1. Determine the volume to be administered from this prepared perfusion bag, based on the recommended dose (see Technical Dossier, see section 4.2).

Adults

The entire volume of the prepared perfusion bag (150 ml) should be administered.

Pediatric patients

In patients over 12 years old, the volume to be administered is calculated as follows:

• The volume to be administered (ml) is equal to the recommended dose (mg)

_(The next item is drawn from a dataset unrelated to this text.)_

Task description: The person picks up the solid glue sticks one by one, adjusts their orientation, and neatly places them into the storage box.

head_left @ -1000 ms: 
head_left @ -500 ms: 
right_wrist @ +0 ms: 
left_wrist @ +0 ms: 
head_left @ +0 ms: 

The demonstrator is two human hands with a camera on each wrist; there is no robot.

In patients from 6 months to less than 12 years old, the volume to be administered is calculated as follows:

• Volume to be administered (ml) = recommended dose (mg / kg) x weight (kg)

• Nota: Do not exceed the maximum doses (see Technical Dossier, see section 4.2).

1. If necessary, for volumes less than 150 ml, the calculated volume can be transferred to a suitable infusion bag or syringe before administration by infusion.

The final reconstituted and diluted solution is stable for 48 hours at 20-25°C.

When the solution and the container permit, a visual inspection of parenteral medicines should be performed before administration to check for the presence of particles or discoloration.

The appearance of the reconstituted solution is the same as the appearance of the diluent used.